- [Exercise instructions] In the data below, one line contains "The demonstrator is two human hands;" and a later one contains "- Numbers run". Print both, with every line between them, exactly and alone.

(Stored items from a collection)
◇ ◇ ◇ ◇ ◇ ◇ ◇
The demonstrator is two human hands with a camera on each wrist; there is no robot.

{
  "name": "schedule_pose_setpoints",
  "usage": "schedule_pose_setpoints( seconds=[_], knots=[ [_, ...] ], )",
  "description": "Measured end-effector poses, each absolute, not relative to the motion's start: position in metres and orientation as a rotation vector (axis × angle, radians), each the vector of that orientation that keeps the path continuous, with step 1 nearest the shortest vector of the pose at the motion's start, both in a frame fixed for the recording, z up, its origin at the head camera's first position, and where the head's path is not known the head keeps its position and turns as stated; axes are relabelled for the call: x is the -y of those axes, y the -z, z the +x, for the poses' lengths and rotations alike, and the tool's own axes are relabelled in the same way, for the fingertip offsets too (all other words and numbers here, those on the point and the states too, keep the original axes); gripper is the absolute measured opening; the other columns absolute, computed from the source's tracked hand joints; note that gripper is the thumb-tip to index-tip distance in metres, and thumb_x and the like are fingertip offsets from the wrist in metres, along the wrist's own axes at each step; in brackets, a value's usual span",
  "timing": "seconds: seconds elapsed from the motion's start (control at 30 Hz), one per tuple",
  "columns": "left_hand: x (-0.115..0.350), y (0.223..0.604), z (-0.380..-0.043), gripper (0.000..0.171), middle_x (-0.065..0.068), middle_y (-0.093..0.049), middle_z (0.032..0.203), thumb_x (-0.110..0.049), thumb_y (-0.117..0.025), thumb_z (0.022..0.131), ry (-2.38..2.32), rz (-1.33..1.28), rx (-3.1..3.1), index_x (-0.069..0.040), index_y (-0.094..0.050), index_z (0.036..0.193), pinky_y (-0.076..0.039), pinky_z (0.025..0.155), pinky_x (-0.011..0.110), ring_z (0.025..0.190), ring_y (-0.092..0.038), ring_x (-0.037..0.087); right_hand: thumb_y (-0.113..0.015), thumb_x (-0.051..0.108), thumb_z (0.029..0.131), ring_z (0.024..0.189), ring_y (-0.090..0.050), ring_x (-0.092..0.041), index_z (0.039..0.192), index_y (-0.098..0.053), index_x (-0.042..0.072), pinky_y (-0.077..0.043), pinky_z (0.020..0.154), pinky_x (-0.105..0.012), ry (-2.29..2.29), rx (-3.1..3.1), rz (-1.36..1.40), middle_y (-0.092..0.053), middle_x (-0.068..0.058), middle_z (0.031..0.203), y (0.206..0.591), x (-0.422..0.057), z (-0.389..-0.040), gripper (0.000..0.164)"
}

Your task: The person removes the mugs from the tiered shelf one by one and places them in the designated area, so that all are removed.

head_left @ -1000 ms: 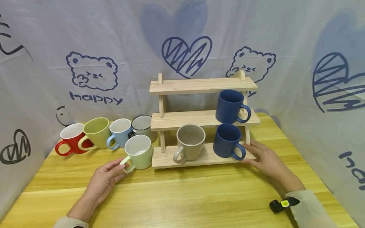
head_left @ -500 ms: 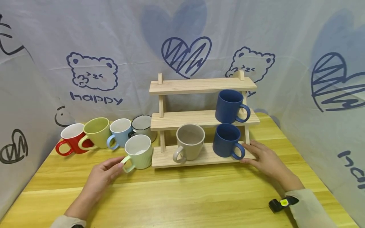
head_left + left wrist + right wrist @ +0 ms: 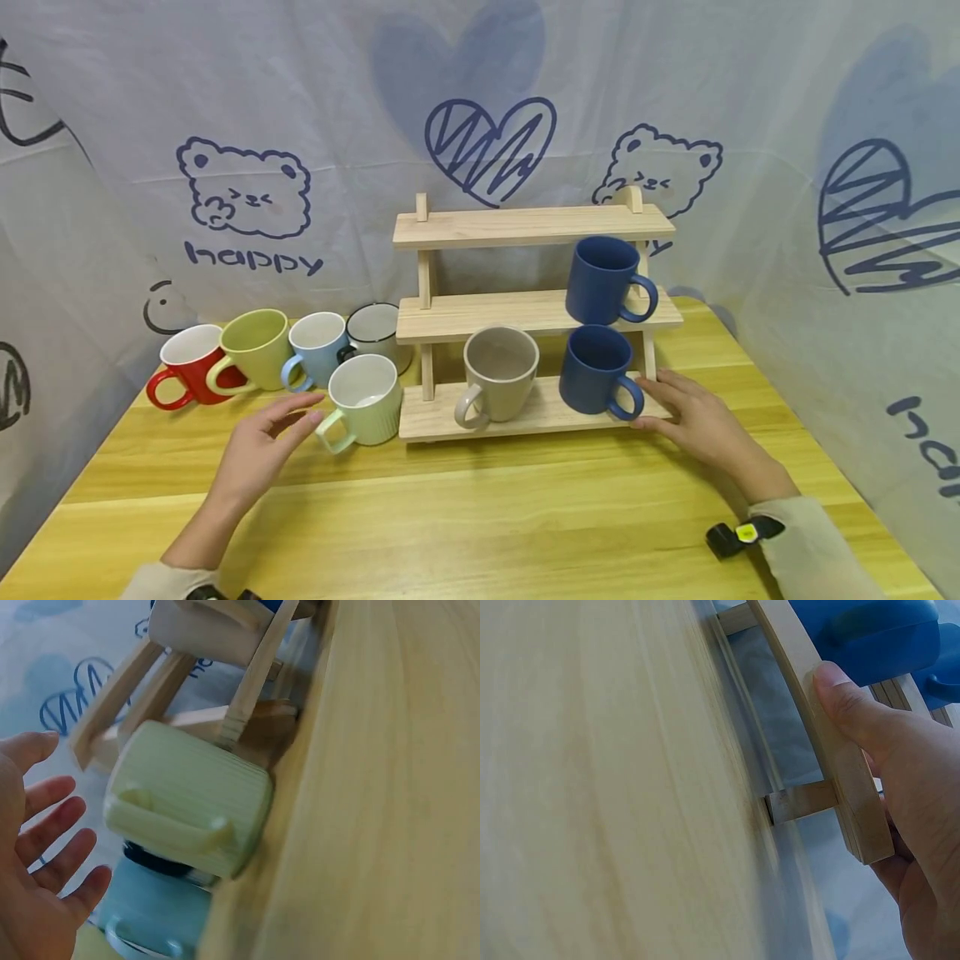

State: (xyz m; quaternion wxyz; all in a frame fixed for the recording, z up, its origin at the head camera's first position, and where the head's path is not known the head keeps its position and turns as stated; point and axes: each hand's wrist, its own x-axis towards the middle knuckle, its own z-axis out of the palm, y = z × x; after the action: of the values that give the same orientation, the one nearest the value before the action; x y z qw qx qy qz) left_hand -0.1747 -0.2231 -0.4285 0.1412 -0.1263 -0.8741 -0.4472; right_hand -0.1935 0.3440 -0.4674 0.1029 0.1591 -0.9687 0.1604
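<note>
My left hand (image 3: 261, 450) is just off the handle of a pale green ribbed mug (image 3: 367, 402), its fingers spread and holding nothing. In the left wrist view a gap shows between those fingers (image 3: 56, 832) and the mug (image 3: 187, 795). The mug stands upright on the table beside the left end of a three-tier wooden display shelf (image 3: 450, 429). My right hand (image 3: 697, 421) grips the right end of the bottom tier, thumb on the board (image 3: 859, 802) and fingers wrapped behind it. A beige mug (image 3: 501, 375) and a blue mug (image 3: 596, 371) sit on that tier.
Another blue mug (image 3: 606, 282) stands at the right of the middle tier. Behind the green mug are a grey mug with a black rim (image 3: 375, 327), a light blue mug (image 3: 318, 354), a yellow-green mug (image 3: 255, 350) and a red mug (image 3: 198, 371). A printed curtain (image 3: 352, 208) surrounds the table.
My left hand has let go of the pale green mug's handle and drawn back slightly to the left, its fingers opening. The right hand keeps its grip on the shelf.
</note>
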Motion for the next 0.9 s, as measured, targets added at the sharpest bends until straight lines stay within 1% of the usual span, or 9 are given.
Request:
schedule_pose_setpoints(
  seconds=[0.07,0.13,0.2,0.23,0.33,0.43,0.67,0.77,0.9],
  knots=[
    [0.219,0.422,-0.175,0.029,0.009,-0.065,0.122,-0.021,-0.069,0.094,1.177,-0.419,2.525,-0.008,-0.070,0.120,-0.046,0.095,0.021,0.112,-0.058,0.011,-0.071,0.052,0.085,0.128,-0.043,-0.049,0.140,-0.055,0.011,-0.040,0.097,-0.065,-0.476,2.860,0.468,-0.045,-0.027,0.143,0.467,-0.344,-0.194,0.070],
    [0.214,0.417,-0.175,0.029,0.009,-0.065,0.121,-0.022,-0.071,0.092,1.047,-0.476,2.526,-0.010,-0.070,0.118,-0.047,0.098,0.038,0.116,-0.057,0.023,-0.071,0.052,0.085,0.128,-0.043,-0.049,0.140,-0.055,0.010,-0.040,0.097,-0.066,-0.478,2.860,0.467,-0.045,-0.027,0.142,0.467,-0.344,-0.194,0.070],
    [0.210,0.412,-0.175,0.030,0.010,-0.065,0.121,-0.023,-0.072,0.091,0.947,-0.538,2.514,-0.011,-0.070,0.118,-0.046,0.095,0.051,0.115,-0.058,0.031,-0.071,0.052,0.085,0.128,-0.043,-0.049,0.140,-0.055,0.011,-0.040,0.097,-0.066,-0.478,2.858,0.469,-0.045,-0.028,0.142,0.467,-0.344,-0.194,0.070],
    [0.207,0.410,-0.175,0.030,0.010,-0.065,0.120,-0.022,-0.073,0.090,0.907,-0.575,2.502,-0.010,-0.070,0.118,-0.046,0.093,0.056,0.114,-0.058,0.032,-0.071,0.052,0.085,0.128,-0.043,-0.049,0.140,-0.055,0.011,-0.040,0.097,-0.066,-0.477,2.857,0.472,-0.045,-0.028,0.142,0.467,-0.344,-0.193,0.070],
    [0.200,0.405,-0.176,0.033,0.009,-0.066,0.119,-0.021,-0.075,0.088,0.789,-0.668,2.458,-0.011,-0.070,0.118,-0.048,0.090,0.054,0.110,-0.060,0.031,-0.071,0.051,0.085,0.127,-0.043,-0.049,0.140,-0.055,0.011,-0.040,0.097,-0.065,-0.470,2.852,0.486,-0.045,-0.028,0.142,0.467,-0.344,-0.193,0.070],
    [0.193,0.400,-0.178,0.036,0.007,-0.065,0.120,-0.022,-0.076,0.086,0.730,-0.729,2.430,-0.012,-0.069,0.120,-0.049,0.089,0.051,0.110,-0.060,0.029,-0.071,0.051,0.085,0.128,-0.042,-0.049,0.140,-0.055,0.010,-0.040,0.097,-0.066,-0.466,2.855,0.487,-0.045,-0.028,0.142,0.467,-0.344,-0.193,0.070],
    [0.176,0.387,-0.185,0.042,0.007,-0.064,0.122,-0.033,-0.074,0.087,0.642,-0.833,2.412,-0.013,-0.067,0.123,-0.049,0.092,0.048,0.113,-0.059,0.027,-0.070,0.052,0.085,0.128,-0.042,-0.050,0.141,-0.054,0.011,-0.039,0.098,-0.066,-0.464,2.864,0.474,-0.044,-0.028,0.143,0.468,-0.344,-0.193,0.071],
    [0.166,0.383,-0.189,0.046,0.007,-0.065,0.121,-0.044,-0.068,0.091,0.612,-0.904,2.368,-0.011,-0.068,0.123,-0.049,0.093,0.048,0.112,-0.059,0.027,-0.071,0.052,0.085,0.128,-0.042,-0.049,0.140,-0.055,0.011,-0.039,0.097,-0.066,-0.464,2.860,0.472,-0.044,-0.028,0.143,0.468,-0.344,-0.192,0.070],
    [0.151,0.376,-0.194,0.058,0.006,-0.065,0.119,-0.059,-0.053,0.095,0.594,-0.988,2.309,-0.010,-0.068,0.122,-0.048,0.094,0.048,0.111,-0.059,0.027,-0.070,0.052,0.085,0.129,-0.041,-0.049,0.141,-0.054,0.011,-0.039,0.098,-0.067,-0.464,2.869,0.466,-0.043,-0.028,0.144,0.467,-0.344,-0.192,0.070]
  ],
)
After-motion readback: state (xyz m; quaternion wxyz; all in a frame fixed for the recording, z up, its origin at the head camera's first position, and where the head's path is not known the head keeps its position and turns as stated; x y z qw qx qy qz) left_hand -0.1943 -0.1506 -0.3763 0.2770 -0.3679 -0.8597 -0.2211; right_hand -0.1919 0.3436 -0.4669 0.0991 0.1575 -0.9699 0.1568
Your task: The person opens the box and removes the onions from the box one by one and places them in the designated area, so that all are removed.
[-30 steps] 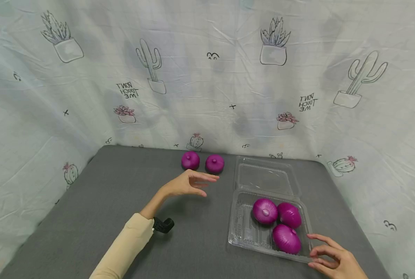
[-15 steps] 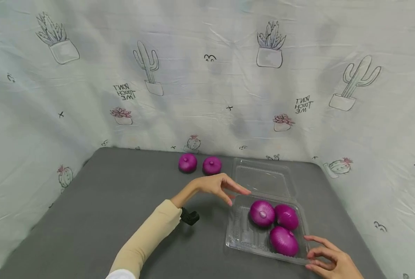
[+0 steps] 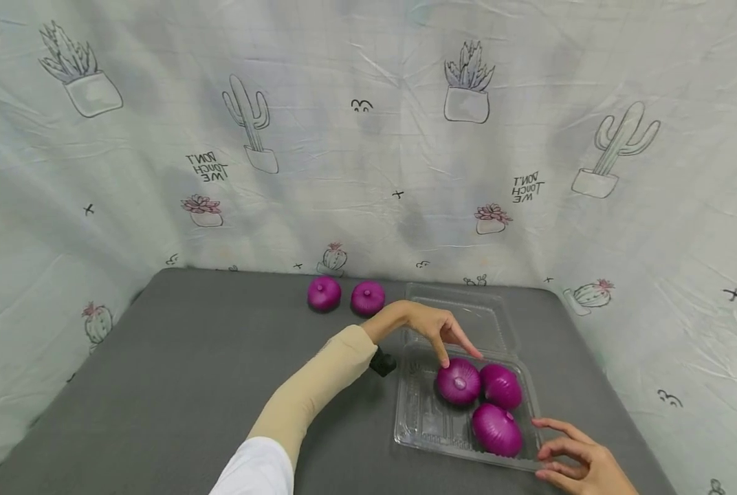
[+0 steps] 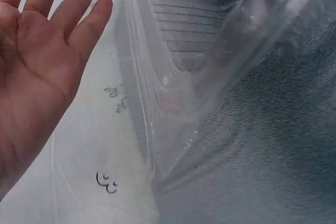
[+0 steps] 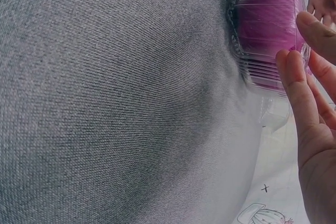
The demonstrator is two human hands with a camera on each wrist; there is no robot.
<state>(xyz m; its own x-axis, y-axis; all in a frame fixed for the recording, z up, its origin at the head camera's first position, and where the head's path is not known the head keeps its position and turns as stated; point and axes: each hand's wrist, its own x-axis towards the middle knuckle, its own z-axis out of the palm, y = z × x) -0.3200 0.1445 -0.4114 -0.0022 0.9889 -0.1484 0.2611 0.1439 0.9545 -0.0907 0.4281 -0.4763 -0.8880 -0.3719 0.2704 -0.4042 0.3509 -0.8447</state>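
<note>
A clear plastic container stands with its lid folded back, holding three purple onions. My left hand hangs over the container's far side, fingers spread. Its thumb and index tips straddle the top of the left onion, overlapping it in the head view. In the left wrist view that palm shows with fingers extended. My right hand pinches the container's near right corner. In the right wrist view, fingertips of the right hand meet at the rim beside an onion.
Two more onions, one on the left and one on the right, sit at the back of the grey table. The other onions in the container are one far right and one in front. A white patterned cloth hangs behind.
My left hand has moved right, from in front of the back onions to over the container's left onion. The right hand has stayed at the corner. The head view has shifted slightly.
</note>
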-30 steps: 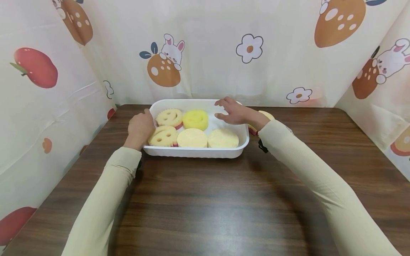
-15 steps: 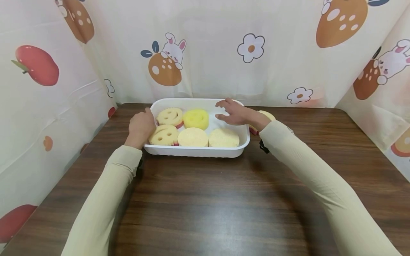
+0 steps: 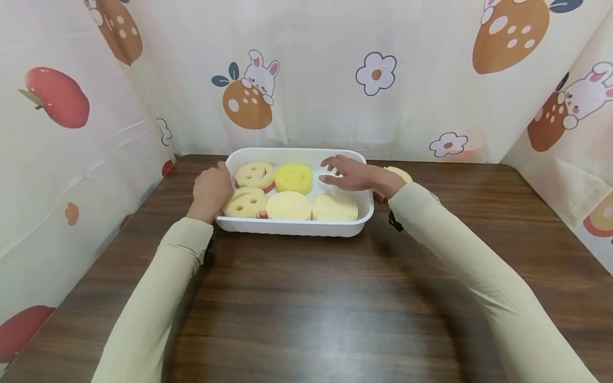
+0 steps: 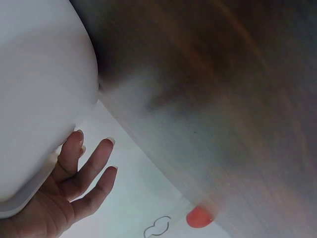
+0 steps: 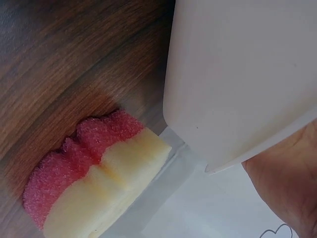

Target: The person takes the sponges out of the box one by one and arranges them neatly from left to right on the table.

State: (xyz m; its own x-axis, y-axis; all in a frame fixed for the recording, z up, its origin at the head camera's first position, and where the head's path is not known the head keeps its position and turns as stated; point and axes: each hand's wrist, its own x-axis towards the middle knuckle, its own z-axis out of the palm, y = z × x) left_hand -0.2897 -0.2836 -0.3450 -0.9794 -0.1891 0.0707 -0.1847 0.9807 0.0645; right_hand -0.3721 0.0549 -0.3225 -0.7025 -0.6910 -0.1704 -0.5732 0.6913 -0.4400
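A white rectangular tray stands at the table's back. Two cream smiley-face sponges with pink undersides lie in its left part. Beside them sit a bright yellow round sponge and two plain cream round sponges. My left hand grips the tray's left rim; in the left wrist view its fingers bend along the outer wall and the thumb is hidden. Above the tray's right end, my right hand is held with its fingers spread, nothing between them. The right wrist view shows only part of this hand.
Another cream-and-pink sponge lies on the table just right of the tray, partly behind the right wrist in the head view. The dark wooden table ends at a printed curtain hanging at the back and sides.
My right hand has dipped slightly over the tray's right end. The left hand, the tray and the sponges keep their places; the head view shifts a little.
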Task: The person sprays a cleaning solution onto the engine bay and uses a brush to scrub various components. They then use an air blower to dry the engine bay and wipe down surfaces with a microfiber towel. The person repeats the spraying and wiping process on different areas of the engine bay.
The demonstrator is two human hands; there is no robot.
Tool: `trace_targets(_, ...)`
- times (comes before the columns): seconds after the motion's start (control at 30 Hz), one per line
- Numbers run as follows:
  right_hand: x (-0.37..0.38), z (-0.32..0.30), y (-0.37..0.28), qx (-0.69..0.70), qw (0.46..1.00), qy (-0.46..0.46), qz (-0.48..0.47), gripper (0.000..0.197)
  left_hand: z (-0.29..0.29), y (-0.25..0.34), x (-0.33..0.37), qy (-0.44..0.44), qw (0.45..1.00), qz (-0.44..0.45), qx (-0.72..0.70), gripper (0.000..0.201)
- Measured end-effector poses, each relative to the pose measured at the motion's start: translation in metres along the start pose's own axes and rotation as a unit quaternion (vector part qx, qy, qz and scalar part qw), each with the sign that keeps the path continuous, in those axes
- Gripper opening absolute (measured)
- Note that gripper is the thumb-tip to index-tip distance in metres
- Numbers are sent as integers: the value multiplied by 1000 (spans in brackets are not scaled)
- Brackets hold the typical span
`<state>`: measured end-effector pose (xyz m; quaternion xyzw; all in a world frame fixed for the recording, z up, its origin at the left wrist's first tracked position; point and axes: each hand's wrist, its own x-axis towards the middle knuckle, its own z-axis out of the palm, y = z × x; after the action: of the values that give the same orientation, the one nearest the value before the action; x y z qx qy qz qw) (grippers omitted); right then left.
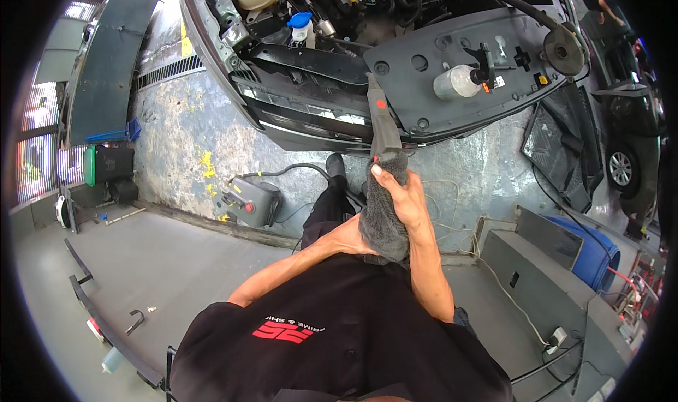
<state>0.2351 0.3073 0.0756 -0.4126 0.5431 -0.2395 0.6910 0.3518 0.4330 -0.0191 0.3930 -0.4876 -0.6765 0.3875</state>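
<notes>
A long, dark plastic trim piece (385,123) with a red dot points away from me toward the car's front. A dark grey microfiber cloth (382,229) is draped round its near end. My right hand (402,197) is closed on the trim piece and the cloth's upper part, thumb lying along the top. Lower down, my left hand (354,237) grips the cloth from its left side; its fingers are hidden behind the fabric. The far tip of the trim piece overlaps the edge of a black panel (395,67) lying across the car front.
On the panel lies a spray bottle (455,83). The engine bay holds a blue-capped reservoir (300,26). A grey machine with a hose (254,202) stands on the floor to the left. At right are black trim parts (561,148), a blue drum (593,257) and a cable (508,289).
</notes>
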Motion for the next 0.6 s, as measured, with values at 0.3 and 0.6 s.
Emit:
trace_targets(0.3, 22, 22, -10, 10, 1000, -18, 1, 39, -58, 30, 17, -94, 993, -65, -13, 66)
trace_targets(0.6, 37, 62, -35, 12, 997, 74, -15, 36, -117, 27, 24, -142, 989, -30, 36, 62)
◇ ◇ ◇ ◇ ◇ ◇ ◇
- [Reply to the task]
The demonstrator is two human hands; there is no robot.
Tool: `trace_targets(_, ...)`
- times (comes before the columns): seconds after the motion's start (control at 30 Hz), one per line
- Numbers run as follows:

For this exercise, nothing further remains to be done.